I. Streitgegenständlich ist eine weitere Vergütung (hilfsweise Zeitgutschrift) für den 10. März 2011, die der Kläger darauf stützt, er habe an diesem Tag im Betrieb die in der Klage geschilderten Umkleide- und Rüsttätigkeiten entfaltet.
1. Ob diese zu den - bei Fehlen einer anderweitigen Vereinbarung - vergütungspflichtigen „versprochenen Diensten“ iSv. § 611 Abs. 1 BGB gehören (vgl. BAG 19. September 2012 - 5 AZR 678/11 - Rn. 28, BAGE 143, 107; 19. März 2014 - 5 AZR 954/12 - Rn. 18), tariflich aber - etwa durch die Regelung zu Beginn und Ende der Arbeitszeit in § 43 Abs. 1 Satz 1 FGr 5-TV - deren Vergütung ausgeschlossen ist, kann der Senat im vorliegenden Revisionsverfahren nicht entscheiden. Denn der Kläger ist am 10. März 2011 unstreitig nicht von seiner Regeleinsatzstelle W, sondern vom Hauptbahnhof S aus tätig geworden. Dort steht ihm aber - was in den Vorinstanzen unstreitig war - kein Spind zur Aufbewahrung von Arbeitskleidung und -mitteln zur Verfügung. Dem entsprechend hat das Landesarbeitsgericht, ohne dass der Kläger einen Antrag auf Berichtigung des Tatbestands (§ 320 ZPO) gestellt oder die Revision einen entsprechenden Angriff (§ 559 Abs. 2 ZPO) erhoben hätte, festgestellt, dass der Kläger bei einem Einsatz ab S seine Dienstkleidung und die Geräte bzw. Materialen nicht an seinem Spind in W angelegt und aufgerüstet habe. Jedenfalls hat der Kläger in den Tatsacheninstanzen weder behauptet noch unter Beweis gestellt, er habe sich am 10. März 2011 zunächst zum Umkleiden von seiner Wohnung in den Bahnhof W begeben und sei erst von dort zum Arbeitsantritt nach S weitergefahren.
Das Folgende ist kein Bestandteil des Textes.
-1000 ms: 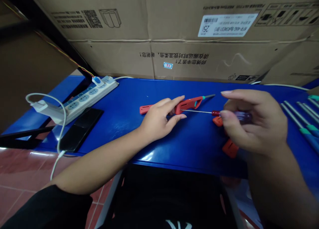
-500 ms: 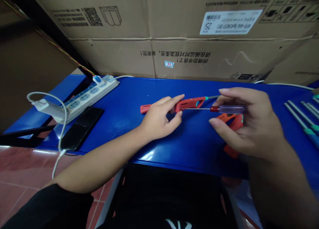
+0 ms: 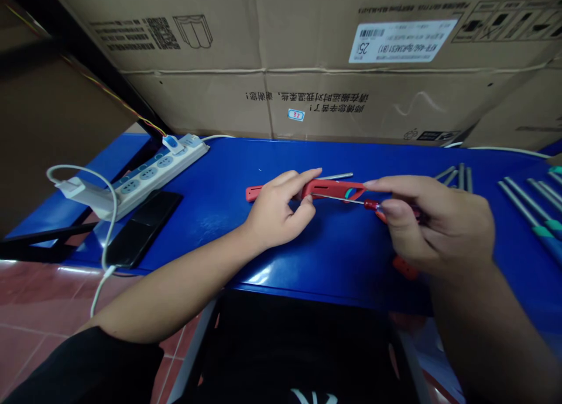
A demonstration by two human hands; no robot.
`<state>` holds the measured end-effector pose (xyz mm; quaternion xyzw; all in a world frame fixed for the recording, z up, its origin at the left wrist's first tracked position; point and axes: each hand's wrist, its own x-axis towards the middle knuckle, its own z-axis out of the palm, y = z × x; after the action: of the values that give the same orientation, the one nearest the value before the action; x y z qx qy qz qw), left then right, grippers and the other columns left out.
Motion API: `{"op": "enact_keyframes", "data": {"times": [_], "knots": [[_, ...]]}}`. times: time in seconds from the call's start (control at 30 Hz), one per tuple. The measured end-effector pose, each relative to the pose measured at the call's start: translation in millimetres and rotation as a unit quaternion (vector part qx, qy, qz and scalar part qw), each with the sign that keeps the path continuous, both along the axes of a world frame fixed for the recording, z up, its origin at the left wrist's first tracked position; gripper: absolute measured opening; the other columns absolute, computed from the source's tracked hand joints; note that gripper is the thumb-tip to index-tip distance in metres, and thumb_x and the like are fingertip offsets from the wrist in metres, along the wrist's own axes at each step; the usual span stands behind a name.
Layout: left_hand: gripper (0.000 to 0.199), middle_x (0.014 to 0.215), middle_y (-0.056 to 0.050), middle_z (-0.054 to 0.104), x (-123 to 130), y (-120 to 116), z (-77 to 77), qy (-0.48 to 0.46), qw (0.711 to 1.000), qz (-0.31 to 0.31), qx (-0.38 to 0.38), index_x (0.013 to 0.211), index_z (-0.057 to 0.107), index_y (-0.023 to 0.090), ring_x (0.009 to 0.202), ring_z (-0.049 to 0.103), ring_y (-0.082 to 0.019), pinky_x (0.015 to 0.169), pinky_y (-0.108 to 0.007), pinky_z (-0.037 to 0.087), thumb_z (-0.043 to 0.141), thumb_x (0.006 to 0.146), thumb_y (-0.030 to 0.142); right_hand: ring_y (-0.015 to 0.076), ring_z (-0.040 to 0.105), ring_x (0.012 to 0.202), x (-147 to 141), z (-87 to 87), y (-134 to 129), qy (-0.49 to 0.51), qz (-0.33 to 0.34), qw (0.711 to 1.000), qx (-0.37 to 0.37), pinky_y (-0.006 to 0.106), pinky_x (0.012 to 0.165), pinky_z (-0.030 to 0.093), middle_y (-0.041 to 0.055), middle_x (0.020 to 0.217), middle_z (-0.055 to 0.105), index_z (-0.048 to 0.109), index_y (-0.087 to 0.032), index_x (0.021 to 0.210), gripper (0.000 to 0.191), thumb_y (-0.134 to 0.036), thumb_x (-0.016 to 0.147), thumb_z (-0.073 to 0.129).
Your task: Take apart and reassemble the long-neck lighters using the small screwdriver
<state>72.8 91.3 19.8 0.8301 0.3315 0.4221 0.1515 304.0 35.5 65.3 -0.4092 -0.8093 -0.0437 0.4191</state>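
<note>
Left hand (image 3: pixel 276 208) pinches a newly turned red-handled tool (image 3: pixel 333 188) as right hand (image 3: pixel 439 225) pinches a fine screwdriver (image 3: pixel 346 199) against it on the blue desk (image 3: pixel 211 175).

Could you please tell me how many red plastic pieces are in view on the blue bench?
3. One long piece in the left hand, a piece beneath the right hand, another lying below that hand. More may hide under it.

Your left hand (image 3: pixel 276 208) and right hand (image 3: pixel 434 222) make two, with one red plastic handle (image 3: pixel 333 188) and one thin screwdriver (image 3: pixel 371 205) between them; the table (image 3: pixel 219 216) carries one power strip (image 3: pixel 153 175), one black phone (image 3: pixel 143 228) and several metal shafts (image 3: pixel 527 208) at its right edge.
</note>
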Motion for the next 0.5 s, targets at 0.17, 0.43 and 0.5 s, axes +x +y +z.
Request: {"op": "enact_keyframes", "data": {"times": [0.17, 0.43, 0.5], "knots": [[0.042, 0.08, -0.002, 0.06, 0.8, -0.4, 0.0, -0.002, 1.0, 0.004, 0.004, 0.125, 0.064, 0.009, 0.072, 0.057, -0.014, 0.071, -0.029, 0.049, 0.051, 0.087, 0.017, 0.0188, 0.066, 0.082, -0.6, -1.7, 3.7, 0.029, 0.067, 0.997, -0.004, 0.034, 0.073, 0.056, 0.0038, 0.1, 0.068, 0.054, -0.026, 0.133, 0.058, -0.017, 0.078, 0.068], [0.038, 0.081, -0.002, 0.062, 1.1, -2.1, 2.7, 0.009, 1.0, 0.006, 0.007, 0.121, 0.065, 0.012, 0.072, 0.057, -0.014, 0.073, -0.03, 0.05, 0.051, 0.086, 0.018, 0.0176, 0.068, 0.074, 2.1, -2.6, 2.5, 0.025, 0.011, 1.0, -0.002, 0.032, 0.065, 0.055, 0.0044, 0.1, 0.071, 0.059, -0.026, 0.126, 0.041, -0.02, 0.085, 0.064], [0.039, 0.082, -0.002, 0.062, 1.2, -2.0, 2.7, 0.009, 1.0, 0.003, 0.01, 0.122, 0.065, 0.011, 0.073, 0.058, -0.014, 0.073, -0.03, 0.05, 0.051, 0.087, 0.018, 0.0204, 0.069, 0.081, 2.3, -2.3, 2.8, 0.006, 0.03, 1.0, 0.002, 0.034, 0.07, 0.055, 0.0068, 0.105, 0.07, 0.055, -0.024, 0.132, 0.05, -0.023, 0.083, 0.067]]}}
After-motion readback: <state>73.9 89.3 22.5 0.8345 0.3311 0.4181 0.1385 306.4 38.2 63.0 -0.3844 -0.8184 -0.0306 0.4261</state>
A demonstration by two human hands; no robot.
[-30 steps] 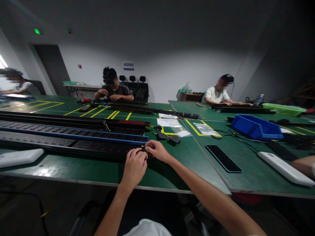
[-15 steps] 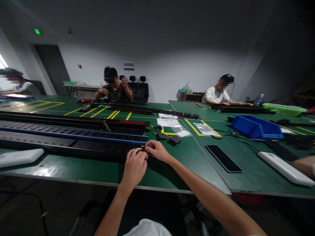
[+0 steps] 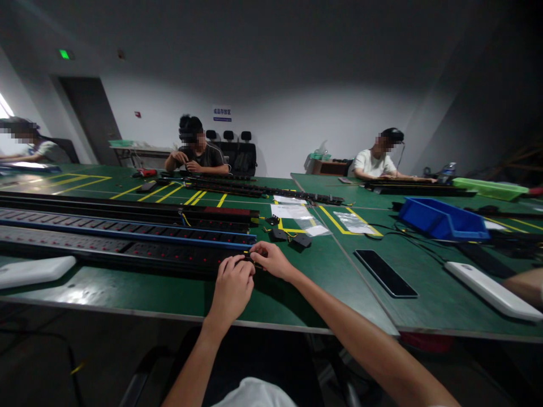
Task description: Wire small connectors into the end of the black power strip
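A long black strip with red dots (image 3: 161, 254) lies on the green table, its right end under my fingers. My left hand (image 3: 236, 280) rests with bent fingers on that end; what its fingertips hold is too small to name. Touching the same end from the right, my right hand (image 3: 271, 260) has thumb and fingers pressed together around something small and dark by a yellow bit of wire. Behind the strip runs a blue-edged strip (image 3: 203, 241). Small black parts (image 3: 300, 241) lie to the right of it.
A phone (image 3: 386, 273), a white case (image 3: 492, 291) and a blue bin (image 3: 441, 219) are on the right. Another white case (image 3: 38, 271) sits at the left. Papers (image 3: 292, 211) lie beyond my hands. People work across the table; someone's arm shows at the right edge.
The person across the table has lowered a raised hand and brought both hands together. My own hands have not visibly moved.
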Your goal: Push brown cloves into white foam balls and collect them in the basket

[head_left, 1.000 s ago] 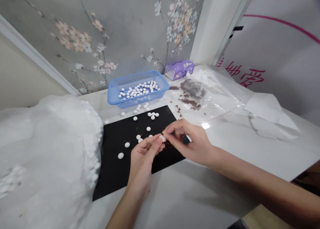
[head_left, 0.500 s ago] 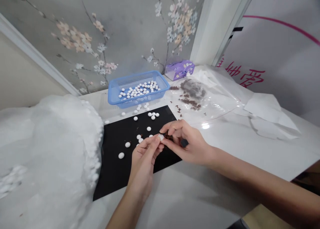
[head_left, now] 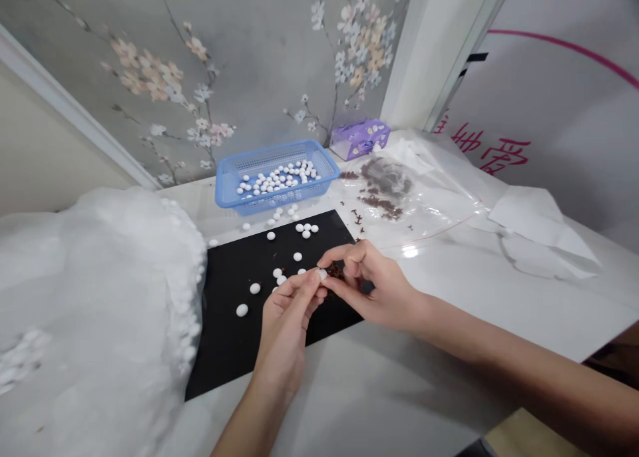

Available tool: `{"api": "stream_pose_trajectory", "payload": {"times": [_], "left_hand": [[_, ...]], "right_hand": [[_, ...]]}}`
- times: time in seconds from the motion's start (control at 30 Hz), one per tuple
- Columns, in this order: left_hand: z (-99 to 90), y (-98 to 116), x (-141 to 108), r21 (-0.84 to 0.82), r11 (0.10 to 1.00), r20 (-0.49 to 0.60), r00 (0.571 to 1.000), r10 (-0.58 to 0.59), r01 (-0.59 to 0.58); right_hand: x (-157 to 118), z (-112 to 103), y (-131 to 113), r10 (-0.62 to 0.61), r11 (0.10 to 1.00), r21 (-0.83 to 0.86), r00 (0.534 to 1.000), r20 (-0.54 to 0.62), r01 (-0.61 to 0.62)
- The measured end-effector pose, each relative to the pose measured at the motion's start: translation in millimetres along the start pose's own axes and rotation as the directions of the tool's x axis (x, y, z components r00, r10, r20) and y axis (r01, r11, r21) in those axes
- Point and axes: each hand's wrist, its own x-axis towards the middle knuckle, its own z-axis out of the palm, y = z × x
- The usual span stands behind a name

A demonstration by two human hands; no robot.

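Observation:
Between thumb and fingers, my left hand (head_left: 293, 310) grips a small white ball (head_left: 322, 274) above the black mat (head_left: 224, 350). My right hand (head_left: 377, 284) meets it from the right, thumb and index fingertip on the same ball, the other fingers curled. Under and behind the right fingers lies a pile of small reddish-brown bits (head_left: 335, 271), partly hidden. Several loose white balls (head_left: 255, 289) are scattered on the mat, some covered by my left hand.
A blue basket (head_left: 277, 201) of white balls stands at the back. At left bulges a large translucent bag (head_left: 110, 297) of white balls. A clear plastic bag (head_left: 439, 211) with brown bits lies back right, near a purple packet (head_left: 360, 140) and white paper (head_left: 544, 227).
My right index finger has shifted slightly at the ball, and more of the reddish-brown pile shows. Both hands otherwise stay in place.

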Motion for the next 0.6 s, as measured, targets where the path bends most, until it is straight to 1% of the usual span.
{"api": "stream_pose_trajectory", "payload": {"times": [0.4,0.6], "left_hand": [[-0.7,-0.2,-0.8,0.012,1.0,0.003,1.0,0.003,-0.003],[-1.2,-0.2,0.2,0.021,1.0,0.004,1.0,-0.004,0.004]], "right_hand": [[-1.4,2.8,0.6,0.003,1.0,0.022,1.0,-0.016,-0.002],[-2.0,2.8,0.9,0.018,1.0,-0.026,1.0,0.019,-0.018]]}}
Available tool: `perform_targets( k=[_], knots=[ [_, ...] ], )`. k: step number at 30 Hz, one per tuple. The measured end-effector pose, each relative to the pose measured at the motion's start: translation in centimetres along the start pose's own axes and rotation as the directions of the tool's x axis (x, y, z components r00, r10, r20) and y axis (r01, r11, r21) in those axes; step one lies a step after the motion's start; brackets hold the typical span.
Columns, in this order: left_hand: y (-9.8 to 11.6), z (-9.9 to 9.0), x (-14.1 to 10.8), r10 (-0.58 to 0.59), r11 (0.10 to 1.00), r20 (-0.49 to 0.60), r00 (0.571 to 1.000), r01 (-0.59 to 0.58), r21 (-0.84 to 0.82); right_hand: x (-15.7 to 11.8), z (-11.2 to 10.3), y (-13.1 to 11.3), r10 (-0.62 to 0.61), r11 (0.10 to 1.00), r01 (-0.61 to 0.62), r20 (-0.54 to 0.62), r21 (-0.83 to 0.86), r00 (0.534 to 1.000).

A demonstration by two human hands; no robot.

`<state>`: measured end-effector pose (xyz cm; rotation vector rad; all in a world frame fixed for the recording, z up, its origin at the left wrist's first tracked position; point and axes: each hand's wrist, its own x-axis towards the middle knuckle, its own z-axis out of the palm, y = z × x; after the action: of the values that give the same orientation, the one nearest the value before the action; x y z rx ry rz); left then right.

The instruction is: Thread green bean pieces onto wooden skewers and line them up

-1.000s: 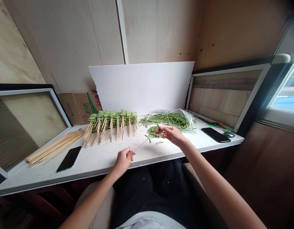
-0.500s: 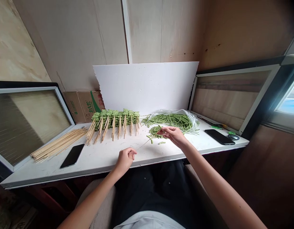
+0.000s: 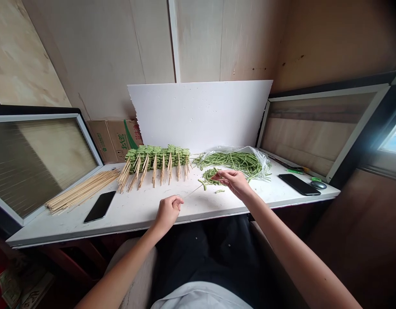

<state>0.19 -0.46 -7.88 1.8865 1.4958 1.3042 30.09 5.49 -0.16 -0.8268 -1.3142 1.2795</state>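
Head view: left hand [image 3: 167, 213] is clenching a bamboo skewer [image 3: 194, 192], its tip closing on the right hand [image 3: 233, 182] since a moment ago; right hand is pinching a yard-long bean piece [image 3: 215, 171] just above a heap of cut bean pieces [image 3: 210, 175]. Whole beans [image 3: 231, 162] are lying in a plastic bag [image 3: 264, 165] behind; loaded skewers [image 3: 155, 159] are lining up side by side on the white table [image 3: 136, 219]

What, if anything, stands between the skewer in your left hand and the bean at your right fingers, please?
Nothing visible: the bamboo skewer runs from your left hand toward the green bean pinched by your right hand, beside a small heap of bean pieces.
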Motion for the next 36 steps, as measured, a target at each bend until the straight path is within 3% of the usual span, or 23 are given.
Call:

Soweit der Kläger auf den rechtlichen Hinweis des Senats zur mangelnden Schlüssigkeit der Klage nunmehr behaupten will, er verfüge auch am Hauptbahnhof S über einen Spind, habe sich dort am 10. März 2011 umgezogen und die dort lagernden Arbeitsmittel an sich und in Betrieb genommen, handelt es sich um neuen Sachvortrag in der Revisionsinstanz, der nach § 559 Abs. 1 ZPO nicht berücksichtigt werden kann. Entgegen der Auffassung des Klägers ist der neue Sachvortrag nicht unstreitig. Die Beklagte hat ihn ausdrücklich bestritten.
2. Die erhobenen Ansprüche folgen auch nicht aus § 2 BV. Diese Bestimmung begründet keine Vergütungspflicht unabhängig davon, ob die genannten Verrichtungen tatsächlich anfallen.
II. Der Kläger hat gemäß § 97 Abs. 1 ZPO die Kosten der Revision zu tragen.